→ Your task
Transcribe the material from its first line onward, ending with the line that contains "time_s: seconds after" and adding nothing beyond it.

** Opening Data section block **

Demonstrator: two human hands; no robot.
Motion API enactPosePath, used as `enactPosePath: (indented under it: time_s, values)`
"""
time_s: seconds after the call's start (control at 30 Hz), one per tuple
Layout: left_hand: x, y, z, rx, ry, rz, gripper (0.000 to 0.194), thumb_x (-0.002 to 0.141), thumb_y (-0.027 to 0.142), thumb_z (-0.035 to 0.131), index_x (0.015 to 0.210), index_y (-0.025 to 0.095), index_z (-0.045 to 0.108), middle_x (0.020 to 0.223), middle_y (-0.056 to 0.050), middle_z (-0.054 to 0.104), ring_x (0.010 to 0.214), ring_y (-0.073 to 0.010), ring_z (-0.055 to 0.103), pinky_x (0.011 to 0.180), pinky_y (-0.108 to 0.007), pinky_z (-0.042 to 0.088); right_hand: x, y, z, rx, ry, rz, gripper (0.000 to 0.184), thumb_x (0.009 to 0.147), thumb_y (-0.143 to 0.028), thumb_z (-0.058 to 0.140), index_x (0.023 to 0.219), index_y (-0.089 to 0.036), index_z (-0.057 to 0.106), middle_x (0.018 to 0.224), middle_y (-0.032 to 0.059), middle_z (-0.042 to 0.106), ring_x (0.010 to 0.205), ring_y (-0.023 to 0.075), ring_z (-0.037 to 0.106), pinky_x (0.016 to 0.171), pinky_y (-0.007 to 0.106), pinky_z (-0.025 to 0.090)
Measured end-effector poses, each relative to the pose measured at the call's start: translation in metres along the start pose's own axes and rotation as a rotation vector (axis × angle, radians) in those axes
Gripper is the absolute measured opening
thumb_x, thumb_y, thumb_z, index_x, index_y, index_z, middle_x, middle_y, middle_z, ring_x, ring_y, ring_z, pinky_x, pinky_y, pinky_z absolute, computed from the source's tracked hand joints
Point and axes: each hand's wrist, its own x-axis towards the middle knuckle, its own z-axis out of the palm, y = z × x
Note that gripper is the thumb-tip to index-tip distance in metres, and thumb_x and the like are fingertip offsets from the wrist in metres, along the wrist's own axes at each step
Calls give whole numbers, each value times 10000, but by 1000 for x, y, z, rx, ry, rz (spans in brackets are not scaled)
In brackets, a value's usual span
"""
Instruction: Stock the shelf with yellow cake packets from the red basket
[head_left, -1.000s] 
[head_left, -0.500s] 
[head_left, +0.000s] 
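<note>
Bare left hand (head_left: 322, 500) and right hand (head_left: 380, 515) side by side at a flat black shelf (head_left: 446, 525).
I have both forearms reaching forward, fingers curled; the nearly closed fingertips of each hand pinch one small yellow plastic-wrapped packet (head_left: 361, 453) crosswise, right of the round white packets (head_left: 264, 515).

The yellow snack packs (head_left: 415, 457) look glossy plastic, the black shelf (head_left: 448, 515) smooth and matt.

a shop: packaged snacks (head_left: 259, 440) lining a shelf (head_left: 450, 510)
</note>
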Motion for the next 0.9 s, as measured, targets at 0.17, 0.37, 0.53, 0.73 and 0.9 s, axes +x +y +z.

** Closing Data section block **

→ Expected answer
Demonstrator: two human hands; no robot.
Motion API enactPosePath, used as `enactPosePath: (indented under it: time_s, values)`
"""
time_s: seconds after the call's start (control at 30 Hz), one per tuple

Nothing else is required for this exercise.